他放下手上的陶杯,直勾勾地盯着曹操:“主公,钱多事少……”
曹操:。
没想到先前应下的事这么快就打了脸,曹操笑着咬牙,将心声中的“再轻狂一些,又有何妨”狠狠划去。
“不过是随便问问,若顾郎不愿回答,自去便可。”
顾至刚才那句只是为了提醒下班,避免曹操说好的一个问题变成了无穷个,倒也不是真的就吝啬这一两句话。
他将陶杯推到前方,示意曹操看眼前的空杯:
“不管他是真的天子,假的天子,真的天之使者,假的天之使者,于主公而言,只是一双金碗筷的事。”
曹操早就想明了正确的做法,有此一问,只是心中烦忧,不吐不快。
听了顾至的话,他舒展浓眉,不再纠结此时:“你说的对。”
不管那个姓梁的使者是真的奉了天子之命,前来试探,还是狐假虎威,另有目的。兵来将挡,水来土掩,他曹操接着便是。
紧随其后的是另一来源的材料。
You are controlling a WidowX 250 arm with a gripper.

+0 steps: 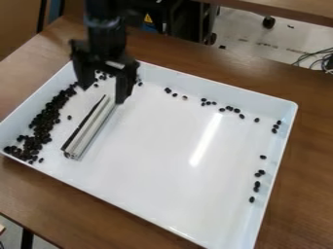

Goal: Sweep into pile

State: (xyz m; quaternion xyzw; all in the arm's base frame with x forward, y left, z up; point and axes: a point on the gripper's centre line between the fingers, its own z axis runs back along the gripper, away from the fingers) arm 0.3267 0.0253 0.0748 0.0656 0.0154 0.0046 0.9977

曹操已抚平了心结,却见顾至又将陶杯往前推了推,敲了敲杯口。
这是顾至第二次做这个动作,曹操本以为顾至此举是对应他的那句“金碗筷”,没想到竟然不是。
他前倾上身,虚心求教:“此空杯,莫非另有深意?”
顾至看向他的眼神多了一分古怪:“主公,蜜水饮完了,再添一杯。”
曹操:“…………”
他虽抚平了关于使者的心结,却又另生了一个更大的心结。
带着几分着恼,曹操霍然起身:“我让人送一壶到你屋中,你且自便。”
“多谢主公。”
顾至秉着来了不能白来的念头,指着案上还没吃完的荷花糕,
“这盘可否一同打包了带走?”
眼见顾至愈加得寸进尺,曹操下意识地想要拒绝。
可转念一想,若为了一盘糕点动怒,拒绝幕僚,岂不显得他小气?
“那便一同送到你房中。”
说完,曹操拂袖就走,生怕再留下来,他的心结要被气成结节。
顾至示意侍从将蜜水与糕点送到荀司马的署衙,哼着小歌,心情舒适地离开。
过了几日,其他州郡纷纷传来离奇的谣言。